Mike will be paying us a visit with some tax advice or the next week or so as the we head down the stretch in tax season 2010.
Starting off, he gave us six strategies for small businesses that you can keep in mind for yourself or your clients throughout the year, just not for year-end planning:
• Consider a 401(k) safe harbor – If your pension contributions are limited because your employees don’t contribute much to their accounts, contributing 3% of your employees’ compensation to their accounts allows you to maximize your contributions.

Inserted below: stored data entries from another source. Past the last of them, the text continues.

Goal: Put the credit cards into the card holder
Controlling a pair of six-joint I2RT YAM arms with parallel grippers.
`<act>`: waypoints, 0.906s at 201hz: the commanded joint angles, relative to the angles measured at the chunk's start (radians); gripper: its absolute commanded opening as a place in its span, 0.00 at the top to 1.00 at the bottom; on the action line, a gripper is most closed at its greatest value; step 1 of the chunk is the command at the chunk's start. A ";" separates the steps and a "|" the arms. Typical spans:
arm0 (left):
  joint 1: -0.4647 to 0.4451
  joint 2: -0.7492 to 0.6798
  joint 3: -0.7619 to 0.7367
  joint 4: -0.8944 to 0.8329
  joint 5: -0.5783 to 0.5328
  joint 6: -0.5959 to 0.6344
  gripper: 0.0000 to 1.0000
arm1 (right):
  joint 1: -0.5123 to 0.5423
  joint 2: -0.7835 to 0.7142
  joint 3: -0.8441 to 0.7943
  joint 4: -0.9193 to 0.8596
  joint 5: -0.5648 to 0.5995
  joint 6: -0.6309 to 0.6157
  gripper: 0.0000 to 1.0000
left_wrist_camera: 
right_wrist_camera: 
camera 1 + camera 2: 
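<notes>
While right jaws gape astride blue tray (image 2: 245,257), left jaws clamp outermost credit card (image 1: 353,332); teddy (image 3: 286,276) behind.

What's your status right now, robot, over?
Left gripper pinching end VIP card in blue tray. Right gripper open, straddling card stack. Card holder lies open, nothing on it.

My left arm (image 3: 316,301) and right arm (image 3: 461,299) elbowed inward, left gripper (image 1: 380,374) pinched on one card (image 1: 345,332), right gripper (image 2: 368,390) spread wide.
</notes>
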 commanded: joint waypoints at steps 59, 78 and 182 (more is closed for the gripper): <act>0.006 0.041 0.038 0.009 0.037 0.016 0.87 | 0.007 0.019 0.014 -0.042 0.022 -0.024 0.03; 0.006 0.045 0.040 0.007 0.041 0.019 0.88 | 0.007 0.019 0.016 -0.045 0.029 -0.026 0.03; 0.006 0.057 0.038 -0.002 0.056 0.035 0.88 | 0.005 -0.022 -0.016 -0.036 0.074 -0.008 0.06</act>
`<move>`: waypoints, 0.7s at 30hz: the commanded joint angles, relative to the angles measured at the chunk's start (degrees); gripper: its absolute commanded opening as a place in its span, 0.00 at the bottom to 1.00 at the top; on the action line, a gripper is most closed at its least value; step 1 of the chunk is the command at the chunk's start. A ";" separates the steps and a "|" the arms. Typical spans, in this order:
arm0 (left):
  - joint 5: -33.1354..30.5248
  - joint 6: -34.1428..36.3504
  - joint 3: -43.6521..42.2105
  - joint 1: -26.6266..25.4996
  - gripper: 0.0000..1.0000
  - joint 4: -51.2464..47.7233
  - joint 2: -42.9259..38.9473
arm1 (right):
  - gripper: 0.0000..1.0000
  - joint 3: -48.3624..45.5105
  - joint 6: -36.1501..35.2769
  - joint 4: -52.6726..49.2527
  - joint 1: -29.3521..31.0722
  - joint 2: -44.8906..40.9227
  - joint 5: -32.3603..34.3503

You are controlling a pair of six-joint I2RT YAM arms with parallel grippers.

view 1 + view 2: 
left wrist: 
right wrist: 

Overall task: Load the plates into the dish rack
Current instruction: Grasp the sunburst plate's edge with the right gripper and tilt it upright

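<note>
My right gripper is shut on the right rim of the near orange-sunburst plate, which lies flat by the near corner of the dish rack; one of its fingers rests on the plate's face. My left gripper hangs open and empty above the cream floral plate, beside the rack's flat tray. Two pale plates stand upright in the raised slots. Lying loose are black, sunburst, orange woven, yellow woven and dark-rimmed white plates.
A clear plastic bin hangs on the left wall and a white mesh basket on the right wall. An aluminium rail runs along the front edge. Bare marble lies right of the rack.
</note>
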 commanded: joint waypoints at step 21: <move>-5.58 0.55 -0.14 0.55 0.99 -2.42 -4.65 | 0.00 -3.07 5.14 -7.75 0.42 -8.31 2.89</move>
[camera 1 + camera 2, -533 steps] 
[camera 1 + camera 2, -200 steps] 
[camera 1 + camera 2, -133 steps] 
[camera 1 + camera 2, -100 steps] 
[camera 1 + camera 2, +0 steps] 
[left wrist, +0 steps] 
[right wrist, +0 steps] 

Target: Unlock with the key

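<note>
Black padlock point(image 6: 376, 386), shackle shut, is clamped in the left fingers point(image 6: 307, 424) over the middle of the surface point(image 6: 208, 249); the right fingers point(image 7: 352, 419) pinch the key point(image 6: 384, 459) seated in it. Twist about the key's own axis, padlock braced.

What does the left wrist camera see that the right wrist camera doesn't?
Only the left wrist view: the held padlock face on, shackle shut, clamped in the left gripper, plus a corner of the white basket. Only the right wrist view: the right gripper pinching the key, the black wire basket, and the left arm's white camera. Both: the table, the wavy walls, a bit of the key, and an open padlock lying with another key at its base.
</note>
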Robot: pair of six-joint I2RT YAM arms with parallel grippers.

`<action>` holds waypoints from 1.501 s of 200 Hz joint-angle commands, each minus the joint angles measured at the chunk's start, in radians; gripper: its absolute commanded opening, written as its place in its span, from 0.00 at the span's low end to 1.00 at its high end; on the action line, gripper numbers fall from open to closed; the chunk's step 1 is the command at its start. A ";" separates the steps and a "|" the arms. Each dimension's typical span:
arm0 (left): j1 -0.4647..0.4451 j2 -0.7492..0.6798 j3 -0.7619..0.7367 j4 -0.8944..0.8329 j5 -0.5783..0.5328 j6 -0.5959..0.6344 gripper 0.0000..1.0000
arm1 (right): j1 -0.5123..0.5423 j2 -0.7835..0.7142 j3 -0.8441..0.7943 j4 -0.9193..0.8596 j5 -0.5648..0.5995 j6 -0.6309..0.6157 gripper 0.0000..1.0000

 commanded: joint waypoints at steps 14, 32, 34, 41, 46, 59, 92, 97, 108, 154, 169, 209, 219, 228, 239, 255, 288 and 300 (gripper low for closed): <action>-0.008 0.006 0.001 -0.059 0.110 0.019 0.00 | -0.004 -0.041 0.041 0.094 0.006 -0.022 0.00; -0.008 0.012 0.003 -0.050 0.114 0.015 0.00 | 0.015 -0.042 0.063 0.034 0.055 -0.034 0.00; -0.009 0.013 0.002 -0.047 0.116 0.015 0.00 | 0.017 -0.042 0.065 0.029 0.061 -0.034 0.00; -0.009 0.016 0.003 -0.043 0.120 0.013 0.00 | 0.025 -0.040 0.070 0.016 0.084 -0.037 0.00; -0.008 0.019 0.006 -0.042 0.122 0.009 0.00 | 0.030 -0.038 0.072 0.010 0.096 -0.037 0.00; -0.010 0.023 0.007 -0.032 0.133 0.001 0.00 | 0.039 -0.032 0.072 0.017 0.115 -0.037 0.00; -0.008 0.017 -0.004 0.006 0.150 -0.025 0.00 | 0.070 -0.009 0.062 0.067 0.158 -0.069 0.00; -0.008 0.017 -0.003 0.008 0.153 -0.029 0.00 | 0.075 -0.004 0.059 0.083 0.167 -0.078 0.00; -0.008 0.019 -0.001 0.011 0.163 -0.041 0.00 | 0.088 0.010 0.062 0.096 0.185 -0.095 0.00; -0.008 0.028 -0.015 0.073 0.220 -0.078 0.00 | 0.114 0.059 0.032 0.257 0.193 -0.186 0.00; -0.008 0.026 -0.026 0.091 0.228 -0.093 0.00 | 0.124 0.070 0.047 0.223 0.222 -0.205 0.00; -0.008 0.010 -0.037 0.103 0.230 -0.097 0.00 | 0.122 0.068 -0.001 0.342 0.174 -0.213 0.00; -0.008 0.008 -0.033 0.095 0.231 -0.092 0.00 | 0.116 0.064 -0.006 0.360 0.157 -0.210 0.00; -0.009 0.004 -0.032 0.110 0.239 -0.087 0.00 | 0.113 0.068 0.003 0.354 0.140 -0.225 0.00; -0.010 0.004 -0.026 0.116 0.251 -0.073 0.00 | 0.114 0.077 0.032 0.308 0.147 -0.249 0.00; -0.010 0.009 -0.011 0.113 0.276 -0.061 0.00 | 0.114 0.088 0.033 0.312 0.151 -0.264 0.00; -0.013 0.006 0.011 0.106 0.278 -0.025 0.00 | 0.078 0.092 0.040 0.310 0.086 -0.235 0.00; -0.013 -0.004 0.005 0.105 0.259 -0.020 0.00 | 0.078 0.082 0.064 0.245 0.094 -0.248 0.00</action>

• Retirement Plan Credit – Small employers are eligible for a credit of up to $500 for 50% of the administrative cost of setting up a retirement plan.
• Section 179 – Deduct (instead of depreciating) the cost of equipment and furniture on up to $134,000 of additions in 2010 ($250,000 in 2009) under Section 179.
• Hire your children since you give them money anyway – Of course they do have to actually work. Their tax bracket is probably less than yours, some of the income is tax free and they are eligible for traditional or Roth IRA contributions.
• Watch out for the alternative minimum tax (AMT) – It impacts more and more people each year. Tax projections by your CPA are a must! It may be beneficial to defer some deductions until next year instead of paying them this year.
• Work from home? – If your home office is your principal place of business for administration and management of your company, a portion of your rent, utilities, maintenance, etc… are deductible. This also helps reduce your self employment tax.